Reality TV shows have meted out plenty of atrocious makeovers to everything from bathrooms to wardrobes, but now Australia’s landscape architects have cleverly upcycled the cheesy genre to help instigate major improvements to school and community playgrounds and parks across Australia.
In a national competition known as ‘My Park Rules’, a novel collaboration between the Australian Institute of Landscape Architects (AILA)and urban greening advocates 202020 Vision will see schools, community groups and councils make bids for an opportunity to transform a local park badly in need of an upgrade.
The national competition is part of a wider push to attract more attention and community pressure to create better urban parks and play spaces as development and population pressures increasingly put a premium on public open space.

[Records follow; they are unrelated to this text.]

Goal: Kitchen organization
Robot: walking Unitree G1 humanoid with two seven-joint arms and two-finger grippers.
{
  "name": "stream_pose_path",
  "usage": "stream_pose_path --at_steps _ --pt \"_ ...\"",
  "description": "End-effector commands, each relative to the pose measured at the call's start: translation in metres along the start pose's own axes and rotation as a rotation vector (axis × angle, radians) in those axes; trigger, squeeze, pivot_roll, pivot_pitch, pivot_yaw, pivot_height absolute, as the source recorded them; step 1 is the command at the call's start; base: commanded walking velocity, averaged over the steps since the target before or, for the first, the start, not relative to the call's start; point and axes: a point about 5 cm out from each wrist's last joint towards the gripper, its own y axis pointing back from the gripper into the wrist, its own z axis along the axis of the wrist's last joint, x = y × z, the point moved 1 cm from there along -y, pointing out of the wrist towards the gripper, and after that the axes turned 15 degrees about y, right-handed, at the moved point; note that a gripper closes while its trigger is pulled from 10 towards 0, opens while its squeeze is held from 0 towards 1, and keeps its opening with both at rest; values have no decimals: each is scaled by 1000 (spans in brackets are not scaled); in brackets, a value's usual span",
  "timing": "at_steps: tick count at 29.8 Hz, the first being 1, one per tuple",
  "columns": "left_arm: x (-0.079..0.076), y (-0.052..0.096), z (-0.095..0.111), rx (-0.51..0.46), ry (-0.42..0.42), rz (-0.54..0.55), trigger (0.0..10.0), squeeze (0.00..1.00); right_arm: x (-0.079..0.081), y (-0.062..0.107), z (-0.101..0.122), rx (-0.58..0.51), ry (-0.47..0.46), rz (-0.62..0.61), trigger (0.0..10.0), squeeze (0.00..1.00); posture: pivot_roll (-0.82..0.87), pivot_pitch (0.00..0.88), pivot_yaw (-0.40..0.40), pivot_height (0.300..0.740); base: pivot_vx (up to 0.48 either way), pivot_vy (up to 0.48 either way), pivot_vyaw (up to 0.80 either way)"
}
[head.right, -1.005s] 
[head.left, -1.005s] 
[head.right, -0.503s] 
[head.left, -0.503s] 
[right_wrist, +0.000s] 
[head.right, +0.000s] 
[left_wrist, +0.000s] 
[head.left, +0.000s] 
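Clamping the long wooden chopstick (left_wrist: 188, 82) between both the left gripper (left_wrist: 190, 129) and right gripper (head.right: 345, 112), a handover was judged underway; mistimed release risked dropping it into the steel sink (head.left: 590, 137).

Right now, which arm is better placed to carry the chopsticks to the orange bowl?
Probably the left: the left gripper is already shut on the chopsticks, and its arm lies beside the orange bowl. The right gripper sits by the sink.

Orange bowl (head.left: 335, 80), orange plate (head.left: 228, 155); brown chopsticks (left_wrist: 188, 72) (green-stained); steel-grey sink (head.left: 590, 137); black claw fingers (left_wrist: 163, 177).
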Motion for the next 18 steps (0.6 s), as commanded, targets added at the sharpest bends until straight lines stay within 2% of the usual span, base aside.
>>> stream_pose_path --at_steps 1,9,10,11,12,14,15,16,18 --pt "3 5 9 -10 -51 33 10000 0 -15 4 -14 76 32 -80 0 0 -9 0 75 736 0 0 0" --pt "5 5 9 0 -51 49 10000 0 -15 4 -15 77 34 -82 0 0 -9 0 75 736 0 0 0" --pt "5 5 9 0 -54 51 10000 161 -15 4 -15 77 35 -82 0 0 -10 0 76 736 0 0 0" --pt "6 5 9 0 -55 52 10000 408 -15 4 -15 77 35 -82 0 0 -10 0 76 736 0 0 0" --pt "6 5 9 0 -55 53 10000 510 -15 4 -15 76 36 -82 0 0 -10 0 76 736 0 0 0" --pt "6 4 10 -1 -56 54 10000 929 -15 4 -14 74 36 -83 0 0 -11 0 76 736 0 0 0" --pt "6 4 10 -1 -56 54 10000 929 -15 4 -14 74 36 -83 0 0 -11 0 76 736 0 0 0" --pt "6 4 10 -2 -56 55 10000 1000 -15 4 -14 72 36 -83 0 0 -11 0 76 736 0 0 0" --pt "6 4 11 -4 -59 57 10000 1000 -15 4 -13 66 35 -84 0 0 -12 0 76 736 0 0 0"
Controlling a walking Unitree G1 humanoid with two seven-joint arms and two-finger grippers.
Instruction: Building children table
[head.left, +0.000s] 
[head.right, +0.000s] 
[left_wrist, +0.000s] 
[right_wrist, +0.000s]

A frequent criticism of poor developments and urban renewal projects is that public parks and green spaces often come as an underfunded afterthought to major projects, and then go on to create serious social, environmental and health problems down the track.
One answer to that challenge is to foster direct community input and participation in creating and improving play and green spaces by engaging users in the design process and getting the community to think critically about available options.
Under the My Park Rules competition, entries will be assessed by an eminent panel of urban experts and academics including Committee for Sydney chair Lucy Hughes Turnbull AO, environmental scientist Josh Byrne, Aspect Studios director Sacha Coles, Associate Professor at the University of Western Sydney Tonia Gray and ‘place making’ advocate Kylie Legge.
“Encouraging school children to use their creativity and passion to imagine a better place is as fun and exciting as it is empowering,” Mrs Turnbull said.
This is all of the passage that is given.